Apr 5, 2016

Once again, my foot and my legs in general, felt great today. Saturday’s problem seems an eternity away. I already mentioned that I suspect it was caused by spending a lot of time last week in hard business shoes – something I haven’t done for several years. I was also wearing old shoes for running.

In fact, I’ve been alternating between two pairs of shoes for more than a year now. Each pair has seen more than 3,000 km. I’ve had no problems doing this. I know, I know, every shoe manufacturer tells you to change your shoes after 500 km, but that’s definitely too early. Then again, 3000 km is getting pretty extreme.

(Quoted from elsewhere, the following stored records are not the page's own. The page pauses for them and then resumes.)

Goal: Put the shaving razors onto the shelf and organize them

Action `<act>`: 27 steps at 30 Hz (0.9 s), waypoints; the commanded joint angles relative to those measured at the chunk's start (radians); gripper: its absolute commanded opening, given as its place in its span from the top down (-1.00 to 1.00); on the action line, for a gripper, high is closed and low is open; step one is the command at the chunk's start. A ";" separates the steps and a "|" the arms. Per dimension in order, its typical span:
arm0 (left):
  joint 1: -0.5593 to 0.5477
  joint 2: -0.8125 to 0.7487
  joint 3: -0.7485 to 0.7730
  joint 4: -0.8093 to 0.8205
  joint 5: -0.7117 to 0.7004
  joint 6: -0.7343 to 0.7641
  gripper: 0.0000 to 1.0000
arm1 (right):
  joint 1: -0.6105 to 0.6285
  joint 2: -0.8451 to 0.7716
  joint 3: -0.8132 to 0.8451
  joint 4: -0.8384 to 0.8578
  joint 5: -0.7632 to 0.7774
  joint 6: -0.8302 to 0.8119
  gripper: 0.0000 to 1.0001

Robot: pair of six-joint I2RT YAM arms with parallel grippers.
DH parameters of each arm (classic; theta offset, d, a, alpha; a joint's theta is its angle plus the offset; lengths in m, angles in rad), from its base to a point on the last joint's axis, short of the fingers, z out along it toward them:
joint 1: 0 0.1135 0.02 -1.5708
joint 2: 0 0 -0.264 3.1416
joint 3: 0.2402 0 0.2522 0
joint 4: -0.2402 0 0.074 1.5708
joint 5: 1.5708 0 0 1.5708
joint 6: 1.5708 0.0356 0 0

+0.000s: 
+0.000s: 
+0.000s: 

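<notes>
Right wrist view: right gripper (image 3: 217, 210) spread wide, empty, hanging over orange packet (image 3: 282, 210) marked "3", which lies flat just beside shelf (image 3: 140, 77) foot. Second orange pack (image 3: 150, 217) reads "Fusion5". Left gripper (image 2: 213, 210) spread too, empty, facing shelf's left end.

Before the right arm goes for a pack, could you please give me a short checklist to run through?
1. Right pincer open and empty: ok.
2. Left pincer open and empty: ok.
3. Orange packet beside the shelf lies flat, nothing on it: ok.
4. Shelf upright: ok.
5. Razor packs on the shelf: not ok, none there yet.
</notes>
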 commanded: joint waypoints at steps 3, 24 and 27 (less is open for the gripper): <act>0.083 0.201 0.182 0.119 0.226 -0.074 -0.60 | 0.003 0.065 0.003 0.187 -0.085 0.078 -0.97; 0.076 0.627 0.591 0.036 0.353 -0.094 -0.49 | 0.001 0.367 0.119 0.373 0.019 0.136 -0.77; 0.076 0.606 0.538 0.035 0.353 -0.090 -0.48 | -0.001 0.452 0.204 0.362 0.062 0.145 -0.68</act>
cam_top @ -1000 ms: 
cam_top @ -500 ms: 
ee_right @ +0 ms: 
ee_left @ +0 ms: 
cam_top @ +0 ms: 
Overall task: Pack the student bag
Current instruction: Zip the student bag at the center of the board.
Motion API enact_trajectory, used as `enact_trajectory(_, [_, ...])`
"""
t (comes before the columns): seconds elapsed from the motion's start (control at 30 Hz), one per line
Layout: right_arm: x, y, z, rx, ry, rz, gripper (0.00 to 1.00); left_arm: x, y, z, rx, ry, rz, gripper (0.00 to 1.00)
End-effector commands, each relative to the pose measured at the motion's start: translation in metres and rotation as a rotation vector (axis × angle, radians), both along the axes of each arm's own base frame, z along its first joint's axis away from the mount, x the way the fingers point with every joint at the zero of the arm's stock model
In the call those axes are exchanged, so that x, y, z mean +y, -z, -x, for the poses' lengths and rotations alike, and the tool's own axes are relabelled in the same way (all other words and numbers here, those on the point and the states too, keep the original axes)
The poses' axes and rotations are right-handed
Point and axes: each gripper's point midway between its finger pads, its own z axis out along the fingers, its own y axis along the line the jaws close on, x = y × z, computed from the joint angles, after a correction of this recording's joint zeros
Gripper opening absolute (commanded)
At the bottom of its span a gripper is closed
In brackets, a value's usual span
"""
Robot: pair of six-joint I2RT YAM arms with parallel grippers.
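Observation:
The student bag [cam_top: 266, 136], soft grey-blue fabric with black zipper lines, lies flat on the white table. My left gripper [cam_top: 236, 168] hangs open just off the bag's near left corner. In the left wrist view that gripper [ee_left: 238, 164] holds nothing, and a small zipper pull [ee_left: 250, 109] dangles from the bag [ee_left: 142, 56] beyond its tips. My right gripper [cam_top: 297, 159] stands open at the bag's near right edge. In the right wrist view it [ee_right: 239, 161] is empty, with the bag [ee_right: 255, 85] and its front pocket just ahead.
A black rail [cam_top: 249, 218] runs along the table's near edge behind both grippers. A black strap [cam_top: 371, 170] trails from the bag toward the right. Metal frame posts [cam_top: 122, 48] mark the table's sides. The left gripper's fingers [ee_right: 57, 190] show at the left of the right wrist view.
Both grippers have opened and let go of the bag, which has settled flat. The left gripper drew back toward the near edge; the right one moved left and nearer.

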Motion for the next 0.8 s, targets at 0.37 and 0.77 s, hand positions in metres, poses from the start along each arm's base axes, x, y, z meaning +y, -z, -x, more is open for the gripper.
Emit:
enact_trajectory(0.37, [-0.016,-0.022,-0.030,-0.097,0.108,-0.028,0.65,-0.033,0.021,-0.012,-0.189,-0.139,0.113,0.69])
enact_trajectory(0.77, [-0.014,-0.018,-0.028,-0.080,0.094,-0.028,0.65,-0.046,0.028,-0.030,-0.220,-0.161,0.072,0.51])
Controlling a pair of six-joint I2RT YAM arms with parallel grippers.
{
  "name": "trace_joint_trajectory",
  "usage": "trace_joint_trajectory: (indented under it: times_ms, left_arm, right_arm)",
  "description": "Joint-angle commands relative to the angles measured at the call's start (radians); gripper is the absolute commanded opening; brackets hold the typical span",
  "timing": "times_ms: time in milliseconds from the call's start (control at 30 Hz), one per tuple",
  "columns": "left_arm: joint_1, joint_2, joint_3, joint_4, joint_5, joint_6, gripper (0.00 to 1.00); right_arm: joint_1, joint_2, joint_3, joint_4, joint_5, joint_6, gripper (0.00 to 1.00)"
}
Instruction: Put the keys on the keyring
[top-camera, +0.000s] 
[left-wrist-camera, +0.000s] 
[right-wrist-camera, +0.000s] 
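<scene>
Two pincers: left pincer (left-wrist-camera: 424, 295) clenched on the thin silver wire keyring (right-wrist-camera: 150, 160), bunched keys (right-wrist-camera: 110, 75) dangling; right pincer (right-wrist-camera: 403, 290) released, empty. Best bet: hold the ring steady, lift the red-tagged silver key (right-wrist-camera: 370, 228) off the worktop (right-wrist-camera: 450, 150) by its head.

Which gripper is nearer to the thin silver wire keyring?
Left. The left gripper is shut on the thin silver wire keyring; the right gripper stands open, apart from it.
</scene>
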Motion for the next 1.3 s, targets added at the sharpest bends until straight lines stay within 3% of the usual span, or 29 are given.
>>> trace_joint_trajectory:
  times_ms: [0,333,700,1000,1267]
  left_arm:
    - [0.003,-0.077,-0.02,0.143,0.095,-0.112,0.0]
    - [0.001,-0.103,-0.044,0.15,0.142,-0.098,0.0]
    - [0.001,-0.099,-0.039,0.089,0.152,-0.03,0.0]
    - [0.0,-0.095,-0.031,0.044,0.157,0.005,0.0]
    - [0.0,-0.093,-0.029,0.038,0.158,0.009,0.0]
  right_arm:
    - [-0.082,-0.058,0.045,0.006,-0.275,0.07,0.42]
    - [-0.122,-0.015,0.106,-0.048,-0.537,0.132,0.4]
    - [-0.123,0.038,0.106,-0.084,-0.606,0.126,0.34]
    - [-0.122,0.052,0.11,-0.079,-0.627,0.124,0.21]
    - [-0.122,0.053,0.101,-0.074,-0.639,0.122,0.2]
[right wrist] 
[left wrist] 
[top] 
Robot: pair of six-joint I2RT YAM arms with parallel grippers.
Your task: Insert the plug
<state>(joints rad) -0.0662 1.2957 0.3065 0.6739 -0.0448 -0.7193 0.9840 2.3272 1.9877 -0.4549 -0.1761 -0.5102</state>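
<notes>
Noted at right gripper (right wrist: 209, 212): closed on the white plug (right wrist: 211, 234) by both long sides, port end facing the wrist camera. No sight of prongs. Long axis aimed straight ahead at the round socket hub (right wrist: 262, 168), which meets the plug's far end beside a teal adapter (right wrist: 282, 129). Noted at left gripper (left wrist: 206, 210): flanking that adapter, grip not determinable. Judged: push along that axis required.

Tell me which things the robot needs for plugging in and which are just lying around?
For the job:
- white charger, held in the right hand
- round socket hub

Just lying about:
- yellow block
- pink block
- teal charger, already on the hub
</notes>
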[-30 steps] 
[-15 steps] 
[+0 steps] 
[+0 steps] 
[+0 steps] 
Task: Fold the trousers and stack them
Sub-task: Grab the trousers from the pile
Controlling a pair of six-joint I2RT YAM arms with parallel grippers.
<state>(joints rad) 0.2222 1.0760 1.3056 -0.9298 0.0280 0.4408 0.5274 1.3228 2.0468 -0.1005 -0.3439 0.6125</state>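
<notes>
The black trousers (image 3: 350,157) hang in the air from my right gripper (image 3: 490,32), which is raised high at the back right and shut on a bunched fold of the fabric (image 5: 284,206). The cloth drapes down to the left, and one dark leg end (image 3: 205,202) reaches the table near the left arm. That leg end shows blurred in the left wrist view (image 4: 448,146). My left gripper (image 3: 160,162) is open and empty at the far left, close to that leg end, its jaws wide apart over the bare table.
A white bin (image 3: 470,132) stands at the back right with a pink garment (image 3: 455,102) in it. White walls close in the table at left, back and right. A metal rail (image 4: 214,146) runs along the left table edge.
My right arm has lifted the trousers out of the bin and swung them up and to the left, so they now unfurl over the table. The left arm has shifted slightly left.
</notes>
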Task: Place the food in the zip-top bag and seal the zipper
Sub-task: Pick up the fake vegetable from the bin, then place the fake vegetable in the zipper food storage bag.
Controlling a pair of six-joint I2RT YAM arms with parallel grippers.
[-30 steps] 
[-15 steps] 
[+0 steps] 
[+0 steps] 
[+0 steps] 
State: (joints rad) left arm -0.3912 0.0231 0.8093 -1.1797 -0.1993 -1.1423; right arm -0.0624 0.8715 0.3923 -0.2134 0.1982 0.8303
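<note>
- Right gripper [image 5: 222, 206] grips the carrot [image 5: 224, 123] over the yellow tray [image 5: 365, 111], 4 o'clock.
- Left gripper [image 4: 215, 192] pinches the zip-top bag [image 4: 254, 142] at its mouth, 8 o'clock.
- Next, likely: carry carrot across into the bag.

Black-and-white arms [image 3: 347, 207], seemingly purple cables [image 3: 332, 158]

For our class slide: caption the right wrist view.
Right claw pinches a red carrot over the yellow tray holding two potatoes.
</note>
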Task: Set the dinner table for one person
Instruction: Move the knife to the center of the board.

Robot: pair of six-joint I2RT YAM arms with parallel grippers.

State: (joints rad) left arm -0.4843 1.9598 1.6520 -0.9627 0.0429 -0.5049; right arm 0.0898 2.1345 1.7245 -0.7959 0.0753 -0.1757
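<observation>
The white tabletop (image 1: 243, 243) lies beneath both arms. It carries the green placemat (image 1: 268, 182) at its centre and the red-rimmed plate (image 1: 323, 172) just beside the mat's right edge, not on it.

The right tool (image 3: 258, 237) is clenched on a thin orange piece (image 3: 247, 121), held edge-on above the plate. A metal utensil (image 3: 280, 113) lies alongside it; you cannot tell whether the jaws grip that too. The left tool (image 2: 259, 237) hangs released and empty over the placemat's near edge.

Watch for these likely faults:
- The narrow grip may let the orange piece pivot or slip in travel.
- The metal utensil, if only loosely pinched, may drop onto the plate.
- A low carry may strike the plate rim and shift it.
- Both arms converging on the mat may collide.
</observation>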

Anyhow, I wanted to make sure the shoes weren’t contributing to the problem, so I went to my wardrobe and looked to see what I had in there. I decided to try the very same pair I wore over the final 500 km of the run around the world – the pair in which I crossed the finish line at the Sydney Opera House. I’ve probably run a few hundred kilometres  in them since, but the total distance for this pair of shoes is less than 1,000 km.

And you know what – I’d forgotten how comfortable they are. They’re the best running shoes I’ve ever had. They are essentially the same shoes as I wear now, but design changes over the past three years have been retrograde. The old pair are better than what you can buy now. I’ve felt great in this pair from 2013 and have decided to wear them for a little while yet. Why wouldn’t I, when I’m running so comfortably in them. Whether they’re the reason the heel problem disappeared so abruptly, I’m not sure. But it’s possible.

Here’s a photo taken by Carmel as I ran past the chateau at La Rochepot in the Burgundy region of France. We’d visited this place in 2009 on a cycling trip and loved it then. Just down the road is the town of Nolay where we stayed on both occasions. The city of Beaune is nearby too.


Day 53 Nolay - Ferme de Saule - 03


On This Day


Apr 5, 2012

Distance today = 51.91 km; Total distance = 4575.81 km; Location = Bloomfield, New Mexico (38 km south of ) – 36 24.965′ N, 107 51.764′ W; Start time = 0811, Finish time = 1550


Some people think running is boring. While I’m not one of those, today would not have been a good day to convince the doubters otherwise. I spent a lot of time on a long straight featureless road, and there’s two more days of this to go.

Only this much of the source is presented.